Y recuerdo, aquí y ahora, el final de su texto que no es diferente al mío: “Pasaron todos ellos y ahora están allí, en esos mismos Palacios, los gerentes ahítos de poder y de dólares; los planificadores de vuestro conformismo; los pequeños magos de las relaciones públicas; los pregoneros de la mentira que ya no se atreven a salir a las plazas públicas entre un destemplado reteñir de clarines y un desinflado resonar de tambores, sino que solapadamente y por mano ajena deslizan en la yerta madrugada, por la hendidura baja de las puertas, la voluminosa y cotidiana tergiversación de vuestra vida, fabricada en las grandes rotativas según sus propias conveniencias: unas veces ostentando el horror del crimen y la desatada violencia para aumentar el número de sus morbosos lectores; otras ocultando las raíces del mal para que perdure y fructifique su hipócrita traición a la condición humana. Y mintiendo siempre, mintiendo siempre, mintiendo siempre con la bendición de los Templos y la subvención de los Palacios.
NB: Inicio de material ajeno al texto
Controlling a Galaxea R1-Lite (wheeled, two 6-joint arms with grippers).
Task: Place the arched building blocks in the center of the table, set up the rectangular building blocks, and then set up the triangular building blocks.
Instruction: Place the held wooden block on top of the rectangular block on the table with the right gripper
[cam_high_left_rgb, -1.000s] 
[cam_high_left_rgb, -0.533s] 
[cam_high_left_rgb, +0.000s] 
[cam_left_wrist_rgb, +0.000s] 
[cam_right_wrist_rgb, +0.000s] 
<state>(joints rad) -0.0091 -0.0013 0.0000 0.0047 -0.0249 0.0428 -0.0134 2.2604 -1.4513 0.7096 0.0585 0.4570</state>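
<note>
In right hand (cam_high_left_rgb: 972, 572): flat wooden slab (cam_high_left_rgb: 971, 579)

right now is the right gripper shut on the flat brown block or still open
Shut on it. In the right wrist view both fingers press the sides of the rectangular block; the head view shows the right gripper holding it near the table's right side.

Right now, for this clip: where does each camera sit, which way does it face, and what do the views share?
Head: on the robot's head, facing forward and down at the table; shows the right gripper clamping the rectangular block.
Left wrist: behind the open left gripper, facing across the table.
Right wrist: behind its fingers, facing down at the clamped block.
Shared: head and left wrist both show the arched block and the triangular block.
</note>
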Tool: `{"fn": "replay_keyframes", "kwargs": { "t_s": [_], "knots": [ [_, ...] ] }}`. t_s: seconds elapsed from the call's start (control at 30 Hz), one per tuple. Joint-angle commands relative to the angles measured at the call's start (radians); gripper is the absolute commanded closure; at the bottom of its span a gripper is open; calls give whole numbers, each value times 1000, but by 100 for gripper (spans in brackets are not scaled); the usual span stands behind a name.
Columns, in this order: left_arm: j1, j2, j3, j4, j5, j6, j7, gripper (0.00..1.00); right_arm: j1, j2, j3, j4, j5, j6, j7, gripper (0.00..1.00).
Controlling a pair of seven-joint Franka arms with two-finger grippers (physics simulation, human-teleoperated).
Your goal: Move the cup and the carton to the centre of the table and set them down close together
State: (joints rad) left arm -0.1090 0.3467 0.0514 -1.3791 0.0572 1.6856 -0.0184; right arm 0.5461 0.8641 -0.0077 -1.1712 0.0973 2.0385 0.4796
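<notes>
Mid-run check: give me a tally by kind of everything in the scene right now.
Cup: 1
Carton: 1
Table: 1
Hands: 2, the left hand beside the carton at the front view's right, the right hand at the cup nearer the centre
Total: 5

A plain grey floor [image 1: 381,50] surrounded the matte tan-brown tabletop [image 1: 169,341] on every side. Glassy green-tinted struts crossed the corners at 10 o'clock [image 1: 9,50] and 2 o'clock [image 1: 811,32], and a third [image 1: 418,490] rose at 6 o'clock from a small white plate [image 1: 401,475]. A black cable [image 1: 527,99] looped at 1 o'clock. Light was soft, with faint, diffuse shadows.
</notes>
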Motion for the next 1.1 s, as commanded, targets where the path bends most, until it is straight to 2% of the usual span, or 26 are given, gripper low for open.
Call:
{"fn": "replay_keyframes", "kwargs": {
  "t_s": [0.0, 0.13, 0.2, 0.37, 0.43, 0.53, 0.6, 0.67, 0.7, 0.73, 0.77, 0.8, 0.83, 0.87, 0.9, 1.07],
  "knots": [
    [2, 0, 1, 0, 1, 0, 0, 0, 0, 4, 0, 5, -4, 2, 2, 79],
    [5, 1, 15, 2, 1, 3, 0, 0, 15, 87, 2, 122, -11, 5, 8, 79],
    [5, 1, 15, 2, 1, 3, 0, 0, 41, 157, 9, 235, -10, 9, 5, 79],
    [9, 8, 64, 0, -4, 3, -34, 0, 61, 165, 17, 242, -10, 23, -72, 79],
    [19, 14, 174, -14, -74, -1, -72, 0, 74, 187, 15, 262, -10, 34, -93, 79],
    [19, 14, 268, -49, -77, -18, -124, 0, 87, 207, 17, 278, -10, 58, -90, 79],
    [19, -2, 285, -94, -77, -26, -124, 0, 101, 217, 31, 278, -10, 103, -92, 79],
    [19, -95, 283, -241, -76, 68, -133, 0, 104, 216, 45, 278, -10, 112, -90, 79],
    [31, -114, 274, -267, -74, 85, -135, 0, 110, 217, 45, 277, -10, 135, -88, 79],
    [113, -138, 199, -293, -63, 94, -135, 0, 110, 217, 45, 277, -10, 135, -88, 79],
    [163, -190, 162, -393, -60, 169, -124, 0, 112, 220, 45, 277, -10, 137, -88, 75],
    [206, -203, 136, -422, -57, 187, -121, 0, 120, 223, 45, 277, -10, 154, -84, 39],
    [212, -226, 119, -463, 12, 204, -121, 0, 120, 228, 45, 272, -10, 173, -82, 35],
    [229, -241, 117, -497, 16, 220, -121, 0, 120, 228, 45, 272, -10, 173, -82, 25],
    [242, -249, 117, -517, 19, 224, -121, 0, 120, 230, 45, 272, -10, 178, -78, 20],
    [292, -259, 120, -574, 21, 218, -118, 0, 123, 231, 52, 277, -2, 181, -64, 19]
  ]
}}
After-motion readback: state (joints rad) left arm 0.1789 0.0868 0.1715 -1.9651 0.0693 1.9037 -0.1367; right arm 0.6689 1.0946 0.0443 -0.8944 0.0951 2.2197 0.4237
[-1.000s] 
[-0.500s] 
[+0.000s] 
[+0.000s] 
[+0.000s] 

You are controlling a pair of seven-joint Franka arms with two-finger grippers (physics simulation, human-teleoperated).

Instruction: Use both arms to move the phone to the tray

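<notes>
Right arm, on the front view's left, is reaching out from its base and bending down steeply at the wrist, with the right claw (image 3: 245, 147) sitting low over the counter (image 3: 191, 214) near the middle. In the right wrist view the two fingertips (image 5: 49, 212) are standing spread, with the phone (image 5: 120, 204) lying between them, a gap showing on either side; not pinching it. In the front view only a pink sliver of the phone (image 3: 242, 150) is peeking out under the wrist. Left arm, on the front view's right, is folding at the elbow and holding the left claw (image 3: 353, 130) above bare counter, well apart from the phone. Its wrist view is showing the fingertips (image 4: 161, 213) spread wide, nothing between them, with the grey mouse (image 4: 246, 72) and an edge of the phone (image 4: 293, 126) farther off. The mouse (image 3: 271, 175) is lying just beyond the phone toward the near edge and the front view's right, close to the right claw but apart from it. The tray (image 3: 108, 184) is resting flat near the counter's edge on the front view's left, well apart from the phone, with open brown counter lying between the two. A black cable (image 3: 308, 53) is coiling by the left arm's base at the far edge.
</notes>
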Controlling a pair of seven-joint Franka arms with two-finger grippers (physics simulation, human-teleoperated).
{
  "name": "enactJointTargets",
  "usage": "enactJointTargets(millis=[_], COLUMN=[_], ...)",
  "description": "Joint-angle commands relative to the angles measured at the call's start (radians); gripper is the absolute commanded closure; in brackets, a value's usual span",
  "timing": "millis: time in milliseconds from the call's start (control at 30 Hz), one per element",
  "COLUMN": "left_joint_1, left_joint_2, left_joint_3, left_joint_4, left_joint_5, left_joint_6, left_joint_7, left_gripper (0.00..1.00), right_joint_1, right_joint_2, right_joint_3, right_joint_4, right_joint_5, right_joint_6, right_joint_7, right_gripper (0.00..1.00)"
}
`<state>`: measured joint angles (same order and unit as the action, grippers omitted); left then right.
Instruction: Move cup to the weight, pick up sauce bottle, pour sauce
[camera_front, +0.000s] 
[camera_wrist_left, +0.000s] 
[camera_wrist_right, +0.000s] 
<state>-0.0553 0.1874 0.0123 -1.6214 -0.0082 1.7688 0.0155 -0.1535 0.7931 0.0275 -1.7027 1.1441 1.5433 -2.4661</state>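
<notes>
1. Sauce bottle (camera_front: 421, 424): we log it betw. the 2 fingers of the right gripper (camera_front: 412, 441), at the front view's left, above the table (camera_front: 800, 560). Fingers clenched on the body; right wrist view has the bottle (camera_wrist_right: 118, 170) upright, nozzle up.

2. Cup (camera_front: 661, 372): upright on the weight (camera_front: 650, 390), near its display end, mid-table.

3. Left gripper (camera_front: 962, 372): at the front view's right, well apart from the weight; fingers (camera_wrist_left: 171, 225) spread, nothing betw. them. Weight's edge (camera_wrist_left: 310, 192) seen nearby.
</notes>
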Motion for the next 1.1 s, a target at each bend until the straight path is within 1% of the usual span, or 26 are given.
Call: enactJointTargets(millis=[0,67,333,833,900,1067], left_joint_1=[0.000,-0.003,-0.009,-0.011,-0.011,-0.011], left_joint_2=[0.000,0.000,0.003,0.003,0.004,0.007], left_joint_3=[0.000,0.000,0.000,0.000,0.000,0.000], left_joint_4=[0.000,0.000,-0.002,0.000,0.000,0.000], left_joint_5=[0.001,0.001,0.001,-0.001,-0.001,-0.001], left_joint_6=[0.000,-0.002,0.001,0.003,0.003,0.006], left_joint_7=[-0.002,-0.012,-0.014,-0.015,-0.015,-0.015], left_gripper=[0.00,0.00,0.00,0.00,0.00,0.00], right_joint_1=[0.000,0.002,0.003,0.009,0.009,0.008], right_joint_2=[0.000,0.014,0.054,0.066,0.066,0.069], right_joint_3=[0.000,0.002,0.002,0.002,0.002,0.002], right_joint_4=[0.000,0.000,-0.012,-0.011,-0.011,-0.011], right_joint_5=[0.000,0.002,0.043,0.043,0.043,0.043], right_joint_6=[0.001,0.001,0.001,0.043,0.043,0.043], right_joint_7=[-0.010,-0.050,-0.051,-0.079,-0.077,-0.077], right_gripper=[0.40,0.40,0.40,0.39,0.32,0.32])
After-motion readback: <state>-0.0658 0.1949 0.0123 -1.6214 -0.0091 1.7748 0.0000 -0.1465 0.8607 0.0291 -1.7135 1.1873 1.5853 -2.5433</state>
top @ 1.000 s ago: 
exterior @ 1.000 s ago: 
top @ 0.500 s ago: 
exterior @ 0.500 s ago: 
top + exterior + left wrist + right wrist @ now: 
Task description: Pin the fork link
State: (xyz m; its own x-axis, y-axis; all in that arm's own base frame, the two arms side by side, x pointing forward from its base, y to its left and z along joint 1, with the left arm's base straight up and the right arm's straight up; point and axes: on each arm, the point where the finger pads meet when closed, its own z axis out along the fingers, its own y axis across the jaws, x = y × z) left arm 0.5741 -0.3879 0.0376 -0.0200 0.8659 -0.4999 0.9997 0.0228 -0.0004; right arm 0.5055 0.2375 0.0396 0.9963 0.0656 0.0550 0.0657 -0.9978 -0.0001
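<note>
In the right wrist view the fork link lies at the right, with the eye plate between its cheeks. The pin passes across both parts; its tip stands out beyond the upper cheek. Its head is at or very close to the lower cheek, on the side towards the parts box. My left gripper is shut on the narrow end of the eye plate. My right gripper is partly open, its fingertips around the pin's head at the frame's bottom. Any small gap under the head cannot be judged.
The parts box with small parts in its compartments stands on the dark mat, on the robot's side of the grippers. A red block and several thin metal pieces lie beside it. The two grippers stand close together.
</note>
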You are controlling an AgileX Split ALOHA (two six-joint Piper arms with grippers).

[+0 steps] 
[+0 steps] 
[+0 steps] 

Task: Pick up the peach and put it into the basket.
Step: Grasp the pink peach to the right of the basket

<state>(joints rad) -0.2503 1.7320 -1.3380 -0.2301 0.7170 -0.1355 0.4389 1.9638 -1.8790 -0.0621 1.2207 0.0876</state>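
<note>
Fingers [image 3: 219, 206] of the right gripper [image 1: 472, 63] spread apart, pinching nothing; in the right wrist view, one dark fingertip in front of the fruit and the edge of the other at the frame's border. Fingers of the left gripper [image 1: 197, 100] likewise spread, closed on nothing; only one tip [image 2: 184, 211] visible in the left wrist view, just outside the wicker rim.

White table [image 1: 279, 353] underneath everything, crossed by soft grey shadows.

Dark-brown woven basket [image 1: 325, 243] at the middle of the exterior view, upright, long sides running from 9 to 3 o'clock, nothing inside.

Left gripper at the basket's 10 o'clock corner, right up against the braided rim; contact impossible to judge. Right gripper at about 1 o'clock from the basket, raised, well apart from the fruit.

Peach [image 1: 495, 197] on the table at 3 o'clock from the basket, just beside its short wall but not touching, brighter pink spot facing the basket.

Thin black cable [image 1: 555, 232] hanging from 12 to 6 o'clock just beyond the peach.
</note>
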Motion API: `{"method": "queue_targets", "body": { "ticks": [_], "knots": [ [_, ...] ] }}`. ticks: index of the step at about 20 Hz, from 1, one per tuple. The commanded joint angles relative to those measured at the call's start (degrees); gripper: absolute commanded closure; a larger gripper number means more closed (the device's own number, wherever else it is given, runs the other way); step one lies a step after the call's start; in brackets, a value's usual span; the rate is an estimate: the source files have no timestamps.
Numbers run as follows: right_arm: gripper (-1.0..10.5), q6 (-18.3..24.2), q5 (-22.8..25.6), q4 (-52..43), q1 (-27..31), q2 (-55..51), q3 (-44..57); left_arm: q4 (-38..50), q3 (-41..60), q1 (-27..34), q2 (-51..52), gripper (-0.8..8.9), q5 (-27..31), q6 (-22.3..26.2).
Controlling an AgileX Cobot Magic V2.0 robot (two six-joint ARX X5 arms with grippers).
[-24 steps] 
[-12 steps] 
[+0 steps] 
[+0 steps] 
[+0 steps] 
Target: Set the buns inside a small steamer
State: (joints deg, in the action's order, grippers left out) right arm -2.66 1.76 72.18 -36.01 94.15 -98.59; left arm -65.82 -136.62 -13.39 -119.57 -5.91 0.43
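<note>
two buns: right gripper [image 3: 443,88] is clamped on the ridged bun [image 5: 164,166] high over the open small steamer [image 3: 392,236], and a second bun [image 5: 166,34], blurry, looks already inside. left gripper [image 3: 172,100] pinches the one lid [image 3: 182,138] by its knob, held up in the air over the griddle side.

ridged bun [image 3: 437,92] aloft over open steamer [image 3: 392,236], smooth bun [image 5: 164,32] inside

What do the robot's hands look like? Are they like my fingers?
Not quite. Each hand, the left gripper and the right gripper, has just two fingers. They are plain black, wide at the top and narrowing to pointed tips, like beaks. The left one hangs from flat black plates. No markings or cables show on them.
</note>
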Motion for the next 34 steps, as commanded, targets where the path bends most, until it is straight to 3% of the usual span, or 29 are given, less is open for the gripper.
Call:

No busquéis en estos eco alguno de vuestra angustia, ni correspondencia a vuestra necia lealtad. Ya ni siquiera son los símbolos de un insensato orgullo patrio. Pues ¿qué podrían deciros hoy las siglas de los grandes monopolios internacionales, de los poderosos carteles y los ubicuos trusts que acumulan riqueza y poder mientras una erosión incontenible roe las pequeñas monedas y los pringosos billetes de los pobres? ¿Y qué podrían deciros los nombres, secos como disparos, de los nuevos señores alojados en los Palacios y acolitados por la codicia de los mezquinos merde de Dieu? ¿Qué os dicen esos nombres? ¿Qué os dicen aquellas siglas? Sino que toda la historia memorable del hombre, toda la crónica convulsionada de su angustia y su agonía, han venido a parar en este engaño: los Palacios habitados por ellos; los Templos manejados por ellos; por ellos usufructuadas las escalinatas; por ellos sacralizado el Río; los Simios alquilados por ellos en sus diputaciones; las Vacas Sagradas arreadas por ellos para vuestro desconcierto y vuestro engaño.

¡No más Palacios!

¡Sólo casas!

¡Sólo hogares para el hombre!

¡Acusa, acusa la audiencia!

El hombre solo, el hombre en cuclillas sobre las escalinatas, el insensato que ha echado sobre sus hombros el censo de la miseria y el denuncio de sus promotores y usufructuarios, dicho todo esto y después de arder en la pira de la cólera, no puede esperar a que la audiencia dicte su fallo.

Pues ya están balbuciendo sus labios un tímido canto de amor; ya siente en sus entrañas la invasión de la ternura que le inspira la contradicha condición humana, la suya propia; ya está mirando las manos de los hombres y sintiendo la necesidad de cantar su maravilla.

¡No más cólera!

¡No más odio!

¡Sólo el amor, el viril amor del hombre por su especie y por su semejanza!